TRY IT:
Transcribe each record as written.

[SOURCE DATA Boundary: Start]

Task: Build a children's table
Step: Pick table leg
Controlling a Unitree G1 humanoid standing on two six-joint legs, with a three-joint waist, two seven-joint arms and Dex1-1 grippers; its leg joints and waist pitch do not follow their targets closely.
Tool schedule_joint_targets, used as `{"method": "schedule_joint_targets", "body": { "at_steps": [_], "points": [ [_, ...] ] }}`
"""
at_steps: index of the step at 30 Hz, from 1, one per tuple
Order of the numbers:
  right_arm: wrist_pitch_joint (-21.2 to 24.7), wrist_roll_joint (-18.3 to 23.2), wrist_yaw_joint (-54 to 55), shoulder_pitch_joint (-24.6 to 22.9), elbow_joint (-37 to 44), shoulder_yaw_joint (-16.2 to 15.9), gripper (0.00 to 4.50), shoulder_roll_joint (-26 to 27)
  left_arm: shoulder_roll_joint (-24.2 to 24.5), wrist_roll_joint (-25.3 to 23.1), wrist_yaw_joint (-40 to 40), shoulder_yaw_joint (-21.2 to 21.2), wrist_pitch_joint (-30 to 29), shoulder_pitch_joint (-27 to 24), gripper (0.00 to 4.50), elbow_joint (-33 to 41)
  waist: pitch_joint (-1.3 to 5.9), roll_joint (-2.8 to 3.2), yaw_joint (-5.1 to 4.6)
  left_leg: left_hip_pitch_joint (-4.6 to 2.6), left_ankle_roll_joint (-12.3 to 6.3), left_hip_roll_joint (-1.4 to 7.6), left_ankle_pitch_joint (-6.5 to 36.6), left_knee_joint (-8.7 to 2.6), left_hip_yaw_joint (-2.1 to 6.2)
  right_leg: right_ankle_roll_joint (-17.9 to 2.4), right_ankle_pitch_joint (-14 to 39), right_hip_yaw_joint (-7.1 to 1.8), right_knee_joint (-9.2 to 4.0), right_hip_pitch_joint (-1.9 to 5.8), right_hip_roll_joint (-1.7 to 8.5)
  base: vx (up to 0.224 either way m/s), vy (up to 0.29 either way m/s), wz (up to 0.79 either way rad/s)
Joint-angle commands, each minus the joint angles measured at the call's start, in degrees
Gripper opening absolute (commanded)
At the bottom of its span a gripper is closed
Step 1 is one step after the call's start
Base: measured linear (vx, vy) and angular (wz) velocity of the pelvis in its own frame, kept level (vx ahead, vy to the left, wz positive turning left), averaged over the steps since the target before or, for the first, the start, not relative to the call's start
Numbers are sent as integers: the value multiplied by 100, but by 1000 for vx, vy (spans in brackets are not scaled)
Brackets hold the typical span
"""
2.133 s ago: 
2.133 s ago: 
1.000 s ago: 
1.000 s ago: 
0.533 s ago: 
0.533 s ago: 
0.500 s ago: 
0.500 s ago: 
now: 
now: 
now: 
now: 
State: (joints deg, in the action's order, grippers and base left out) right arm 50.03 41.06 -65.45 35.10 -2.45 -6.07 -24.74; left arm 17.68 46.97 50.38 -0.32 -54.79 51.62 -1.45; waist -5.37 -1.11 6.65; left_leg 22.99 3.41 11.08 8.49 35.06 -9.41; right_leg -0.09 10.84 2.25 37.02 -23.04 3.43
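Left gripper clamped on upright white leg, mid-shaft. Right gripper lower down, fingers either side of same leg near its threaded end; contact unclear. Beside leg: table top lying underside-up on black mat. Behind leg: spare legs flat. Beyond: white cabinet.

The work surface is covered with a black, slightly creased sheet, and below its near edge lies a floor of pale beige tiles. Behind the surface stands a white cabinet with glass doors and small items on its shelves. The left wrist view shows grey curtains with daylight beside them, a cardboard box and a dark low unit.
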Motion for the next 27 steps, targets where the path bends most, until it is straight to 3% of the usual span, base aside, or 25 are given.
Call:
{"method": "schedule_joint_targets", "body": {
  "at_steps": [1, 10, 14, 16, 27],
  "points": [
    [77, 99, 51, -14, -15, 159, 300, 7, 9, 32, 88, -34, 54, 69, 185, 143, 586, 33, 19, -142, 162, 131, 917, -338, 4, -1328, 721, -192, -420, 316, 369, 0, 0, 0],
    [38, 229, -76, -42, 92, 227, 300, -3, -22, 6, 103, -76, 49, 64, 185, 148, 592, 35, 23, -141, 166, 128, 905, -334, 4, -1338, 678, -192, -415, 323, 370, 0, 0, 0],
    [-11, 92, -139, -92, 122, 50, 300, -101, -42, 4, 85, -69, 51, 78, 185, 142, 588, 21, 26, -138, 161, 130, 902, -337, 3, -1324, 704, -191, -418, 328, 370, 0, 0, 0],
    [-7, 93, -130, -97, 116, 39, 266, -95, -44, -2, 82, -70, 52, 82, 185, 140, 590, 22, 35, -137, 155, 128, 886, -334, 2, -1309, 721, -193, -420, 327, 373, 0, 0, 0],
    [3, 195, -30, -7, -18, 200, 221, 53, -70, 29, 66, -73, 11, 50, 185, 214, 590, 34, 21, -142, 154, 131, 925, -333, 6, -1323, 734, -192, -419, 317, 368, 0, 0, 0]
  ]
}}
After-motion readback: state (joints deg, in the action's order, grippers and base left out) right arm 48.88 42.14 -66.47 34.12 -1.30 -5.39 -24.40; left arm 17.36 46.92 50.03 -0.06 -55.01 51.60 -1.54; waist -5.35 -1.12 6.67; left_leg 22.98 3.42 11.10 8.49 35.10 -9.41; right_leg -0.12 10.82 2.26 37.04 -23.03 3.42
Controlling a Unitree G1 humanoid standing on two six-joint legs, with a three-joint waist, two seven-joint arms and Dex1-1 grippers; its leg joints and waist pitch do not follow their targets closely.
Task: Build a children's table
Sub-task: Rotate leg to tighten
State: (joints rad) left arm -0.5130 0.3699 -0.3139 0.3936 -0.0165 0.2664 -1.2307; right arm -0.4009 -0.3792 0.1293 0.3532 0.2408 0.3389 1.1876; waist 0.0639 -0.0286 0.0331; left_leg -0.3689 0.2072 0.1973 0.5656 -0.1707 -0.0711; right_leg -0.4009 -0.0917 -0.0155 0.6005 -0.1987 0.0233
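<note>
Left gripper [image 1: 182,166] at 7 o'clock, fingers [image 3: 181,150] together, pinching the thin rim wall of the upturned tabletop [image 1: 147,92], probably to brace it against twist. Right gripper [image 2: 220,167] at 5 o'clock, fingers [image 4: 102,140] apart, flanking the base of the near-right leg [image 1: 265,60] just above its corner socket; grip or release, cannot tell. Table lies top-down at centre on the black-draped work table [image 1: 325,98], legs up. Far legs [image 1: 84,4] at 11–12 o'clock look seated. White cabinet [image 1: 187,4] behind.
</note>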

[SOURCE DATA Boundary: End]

SOLUTION TO THE EXERCISE:
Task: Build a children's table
Step: Pick table leg
Controlling a Unitree G1 humanoid standing on two six-joint legs, with a three-joint waist, two seven-joint arms and Dex1-1 grippers; its leg joints and waist pitch do not follow their targets closely.
Tool schedule_joint_targets, used as `{"method": "schedule_joint_targets", "body": { "at_steps": [_], "points": [ [_, ...] ] }}`
"""
at_steps: index of the step at 30 Hz, from 1, one per tuple
Order of the numbers:
  right_arm: wrist_pitch_joint (-21.2 to 24.7), wrist_roll_joint (-18.3 to 23.2), wrist_yaw_joint (-54 to 55), shoulder_pitch_joint (-24.6 to 22.9), elbow_joint (-37 to 44), shoulder_yaw_joint (-16.2 to 15.9), gripper (0.00 to 4.50), shoulder_roll_joint (-26 to 27)
  left_arm: shoulder_roll_joint (-24.2 to 24.5), wrist_roll_joint (-25.3 to 23.1), wrist_yaw_joint (-40 to 40), shoulder_yaw_joint (-21.2 to 21.2), wrist_pitch_joint (-30 to 29), shoulder_pitch_joint (-27 to 24), gripper (0.00 to 4.50), elbow_joint (-33 to 41)
  waist: pitch_joint (-1.3 to 5.9), roll_joint (-2.8 to 3.2), yaw_joint (-5.1 to 4.6)
  left_leg: left_hip_pitch_joint (-4.6 to 2.6), left_ankle_roll_joint (-12.3 to 6.3), left_hip_roll_joint (-1.4 to 7.6), left_ankle_pitch_joint (-6.5 to 36.6), left_knee_joint (-8.7 to 2.6), left_hip_yaw_joint (-2.1 to 6.2)
  right_leg: right_ankle_roll_joint (-17.9 to 2.4), right_ankle_pitch_joint (-14 to 39), right_hip_yaw_joint (-7.1 to 1.8), right_knee_joint (-9.2 to 4.0), right_hip_pitch_joint (-1.9 to 5.8), right_hip_roll_joint (-1.7 to 8.5)
  base: vx (up to 0.224 either way m/s), vy (up to 0.29 either way m/s), wz (up to 0.79 either way rad/s)
Joint-angle commands, each minus the joint angles measured at the call's start, in degrees
Gripper opening absolute (commanded)
At the bottom of its span a gripper is closed
Step 1 is one step after the call's start
Base: measured linear (vx, vy) and angular (wz) velocity of the pelvis in its own frame, kept level (vx ahead, vy to the left, wz positive turning left), averaged over the steps since the target before or, for the first, the start, not relative to the call's start
Numbers are sent as integers: the value multiplied by 100, but by 1000 for vx, vy (spans in brackets are not scaled)
Brackets hold the typical span
"""
2.133 s ago: 
2.133 s ago: 
1.000 s ago: 
1.000 s ago: 
0.533 s ago: 
0.533 s ago: 
0.500 s ago: 
0.500 s ago: 
now: 
now: 
now: 
now: 
State: (joints deg, in the action's order, grippers and base left out) right arm 50.03 41.06 -65.45 35.10 -2.45 -6.07 -24.74; left arm 17.68 46.97 50.38 -0.32 -54.79 51.62 -1.45; waist -5.37 -1.11 6.65; left_leg 22.99 3.41 11.08 8.49 35.06 -9.41; right_leg -0.09 10.84 2.25 37.02 -23.04 3.43
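Left gripper clamped on upright white leg, mid-shaft. Right gripper lower down, fingers either side of same leg near its threaded end; contact unclear. Beside leg: table top lying underside-up on black mat. Behind leg: spare legs flat. Beyond: white cabinet.

The work surface is covered with a black, slightly creased sheet, and below its near edge lies a floor of pale beige tiles. Behind the surface stands a white cabinet with glass doors and small items on its shelves. The left wrist view shows grey curtains with daylight beside them, a cardboard box and a dark low unit.
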Motion for the next 27 steps, targets where the path bends most, until it is straight to 3% of the usual span, base aside, or 25 are given.
Call:
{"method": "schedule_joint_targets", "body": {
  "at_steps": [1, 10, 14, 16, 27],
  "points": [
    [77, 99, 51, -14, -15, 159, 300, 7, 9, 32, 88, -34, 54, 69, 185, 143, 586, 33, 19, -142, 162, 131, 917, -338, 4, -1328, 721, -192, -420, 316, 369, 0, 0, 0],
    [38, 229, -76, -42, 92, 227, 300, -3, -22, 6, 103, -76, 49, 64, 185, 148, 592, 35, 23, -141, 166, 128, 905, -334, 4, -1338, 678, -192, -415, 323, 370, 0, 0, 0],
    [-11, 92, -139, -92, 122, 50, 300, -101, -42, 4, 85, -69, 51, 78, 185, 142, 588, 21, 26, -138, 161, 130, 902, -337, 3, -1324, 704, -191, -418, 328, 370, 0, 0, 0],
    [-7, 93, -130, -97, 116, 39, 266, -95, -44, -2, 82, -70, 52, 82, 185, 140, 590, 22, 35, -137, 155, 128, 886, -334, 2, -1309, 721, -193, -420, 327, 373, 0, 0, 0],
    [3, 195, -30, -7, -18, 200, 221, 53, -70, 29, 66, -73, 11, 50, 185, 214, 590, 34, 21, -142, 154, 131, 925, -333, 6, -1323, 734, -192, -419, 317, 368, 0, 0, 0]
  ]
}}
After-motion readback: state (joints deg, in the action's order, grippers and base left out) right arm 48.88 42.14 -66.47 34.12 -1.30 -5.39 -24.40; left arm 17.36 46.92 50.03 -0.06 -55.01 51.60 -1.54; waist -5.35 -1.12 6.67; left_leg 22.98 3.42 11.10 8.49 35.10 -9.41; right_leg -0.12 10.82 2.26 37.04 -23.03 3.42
Controlling a Unitree G1 humanoid standing on two six-joint legs, with a three-joint waist, two seven-joint arms and Dex1-1 grippers; its leg joints and waist pitch do not follow their targets closely.
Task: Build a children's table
Sub-task: Rotate leg to tighten
State: (joints rad) left arm -0.5130 0.3699 -0.3139 0.3936 -0.0165 0.2664 -1.2307; right arm -0.4009 -0.3792 0.1293 0.3532 0.2408 0.3389 1.1876; waist 0.0639 -0.0286 0.0331; left_leg -0.3689 0.2072 0.1973 0.5656 -0.1707 -0.0711; right_leg -0.4009 -0.0917 -0.0155 0.6005 -0.1987 0.0233
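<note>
Left gripper [image 1: 182,166] at 7 o'clock, fingers [image 3: 181,150] together, pinching the thin rim wall of the upturned tabletop [image 1: 147,92], probably to brace it against twist. Right gripper [image 2: 220,167] at 5 o'clock, fingers [image 4: 102,140] apart, flanking the base of the near-right leg [image 1: 265,60] just above its corner socket; grip or release, cannot tell. Table lies top-down at centre on the black-draped work table [image 1: 325,98], legs up. Far legs [image 1: 84,4] at 11–12 o'clock look seated. White cabinet [image 1: 187,4] behind.
</note>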

That wraps up the answer.